Appellate Division of the Supreme Court of New York, First Department
Nov 1, 2001
288 A.D.2d 2 (N.Y. App. Div. 2001)

Summary

ruling that an intent to assign trade secrets not imputed absent express, volitional conduct

Summary of this case from Teller v. Teller

Opinion

November 1, 2001.

Judgment, Supreme Court, New York County (Beatrice Shainswit, J.), entered August 18, 2000, dismissing the complaint pursuant to an order, same court and Justice, entered on or about August 18, 2000, which granted defendants' motion to dismiss the complaint pursuant to CPLR 3211(a)(1), (3) and (7), unanimously affirmed, with costs. Appeal from the aforesaid order, unanimously dismissed, without costs, as subsumed in the appeal from the judgment. Order, Supreme Court, New York County (Ira Gammerman, J.), entered on or about March 21, 2001, which, insofar as appealable, denied plaintiff's motion to renew consideration of the previously granted motion to dismiss, unanimously affirmed, with costs.

Mitchell A. Stein Steven Altman, for plaintiff-appellant.

Thomas J. Kavaler, David M. Lederkramer, Sharon Katz, for defendants-respondents.

Before: Sullivan, P.J., Rosenberger, Nardelli, Rubin, Friedman, JJ.


Plaintiff alleges that its principal, David Pullman, developed alleged trade secrets to be used in designing a new kind of complex financial transaction while he was employed by two nonparty investment banking firms, first Gruntal and subsequently Fahnestock. After the collapse of negotiations Pullman was conducting on behalf of Fahnestock with defendants Prudential Insurance Company of America (Prudential) and Rascoff/Zysblat Organization, Inc. (RZO) for a joint venture to engage in such transactions on a revolving basis, Pullman left Fahnestock and formed The Pullman Group, LLC, the present plaintiff. In this action, plaintiff is suing Prudential, RZO, an outside law firm that advised Fahnestock in connection with these matters, and various other defendants on 25 causes of action, 20 of which plaintiff concedes that it cannot maintain unless it has standing to sue for misappropriation of the alleged trade secrets.

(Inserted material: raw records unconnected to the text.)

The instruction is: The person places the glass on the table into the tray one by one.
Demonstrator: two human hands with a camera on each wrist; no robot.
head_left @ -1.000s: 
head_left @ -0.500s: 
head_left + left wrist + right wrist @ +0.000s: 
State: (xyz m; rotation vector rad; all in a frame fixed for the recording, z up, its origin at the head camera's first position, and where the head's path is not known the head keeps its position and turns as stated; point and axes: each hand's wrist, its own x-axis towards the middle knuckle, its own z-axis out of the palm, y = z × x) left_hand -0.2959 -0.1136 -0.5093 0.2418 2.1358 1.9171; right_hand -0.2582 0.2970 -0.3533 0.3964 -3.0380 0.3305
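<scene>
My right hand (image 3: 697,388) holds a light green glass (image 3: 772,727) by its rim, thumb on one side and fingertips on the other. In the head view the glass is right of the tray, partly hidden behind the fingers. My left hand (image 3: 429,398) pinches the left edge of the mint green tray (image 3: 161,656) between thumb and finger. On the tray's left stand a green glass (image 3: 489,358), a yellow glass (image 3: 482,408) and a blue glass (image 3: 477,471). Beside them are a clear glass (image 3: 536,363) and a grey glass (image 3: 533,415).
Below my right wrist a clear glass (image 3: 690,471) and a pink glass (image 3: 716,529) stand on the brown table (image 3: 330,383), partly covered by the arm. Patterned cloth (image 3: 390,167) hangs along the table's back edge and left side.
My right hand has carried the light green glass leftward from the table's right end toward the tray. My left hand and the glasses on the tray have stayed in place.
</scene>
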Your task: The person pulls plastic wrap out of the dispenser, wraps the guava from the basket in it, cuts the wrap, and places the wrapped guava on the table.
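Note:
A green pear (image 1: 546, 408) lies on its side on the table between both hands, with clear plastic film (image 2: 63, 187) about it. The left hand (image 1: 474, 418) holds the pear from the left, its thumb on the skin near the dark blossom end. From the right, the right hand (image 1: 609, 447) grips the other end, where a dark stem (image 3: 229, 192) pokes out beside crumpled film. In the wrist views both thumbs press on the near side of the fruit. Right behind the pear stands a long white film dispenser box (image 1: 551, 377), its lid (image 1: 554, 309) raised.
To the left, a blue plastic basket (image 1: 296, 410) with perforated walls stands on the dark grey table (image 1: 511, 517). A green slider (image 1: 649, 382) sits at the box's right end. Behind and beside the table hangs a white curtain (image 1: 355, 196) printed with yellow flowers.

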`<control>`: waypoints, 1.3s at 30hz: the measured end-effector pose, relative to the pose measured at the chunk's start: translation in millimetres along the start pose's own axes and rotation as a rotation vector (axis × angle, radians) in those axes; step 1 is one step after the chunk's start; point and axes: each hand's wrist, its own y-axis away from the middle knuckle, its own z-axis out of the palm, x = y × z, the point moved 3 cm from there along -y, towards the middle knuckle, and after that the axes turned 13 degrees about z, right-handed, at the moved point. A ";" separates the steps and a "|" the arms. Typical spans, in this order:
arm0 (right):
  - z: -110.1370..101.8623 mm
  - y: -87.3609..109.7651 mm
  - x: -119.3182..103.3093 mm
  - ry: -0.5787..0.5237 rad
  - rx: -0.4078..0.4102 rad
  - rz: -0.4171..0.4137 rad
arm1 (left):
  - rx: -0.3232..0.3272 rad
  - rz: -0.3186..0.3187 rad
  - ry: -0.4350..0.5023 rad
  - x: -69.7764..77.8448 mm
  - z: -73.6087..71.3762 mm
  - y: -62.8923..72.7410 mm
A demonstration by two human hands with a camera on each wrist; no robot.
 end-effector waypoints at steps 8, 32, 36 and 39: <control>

We affirm the granting of defendants' motion to dismiss the complaint. As to the 20 causes of action dependent on plaintiff's standing to assert trade secret claims, the allegations of the complaint and the contents of the documents referenced therein establish, as a matter of law, that plaintiff lacks such standing. Taking the allegations of the complaint as true, the alleged trade secrets were created by Pullman while acting within the scope of his assigned duties as an employee of Gruntal and Fahnestock responsible for designing and promoting investment banking transactions, and any such trade secrets were therefore owned by the employers ab initio (Standard Parts Co. v. Peck, 264 U.S. 52, 59-60;Yeshiva Univ. v. Greenberg, 255 A.D.2d 576, 578, appeal dismissed 93 N.Y.2d 888, 918, lv denied 93 N.Y.2d 815; Q-Co Indus. v. Hoffman, 625 F. Supp. 608, 616-617; Restatement [Third] of Unfair Competition, § 42, comment e, at 482). Nor does plaintiff have standing by assignment, since the written assignments of rights and obligations in specified contracts from Gruntal to Fahnestock and, subsequently, from Fahnestock to plaintiff, make no mention of trade secrets or other intellectual property, and intent to assign a trade secret "will not be imputed absent express, volitional conduct by the presumed assignor and assignee" (1 Milgrim on Trade Secrets, § 2.02[2], at 2:26), given that an assignment of a trade secret will permanently deprive the assignor of the use thereof (id.).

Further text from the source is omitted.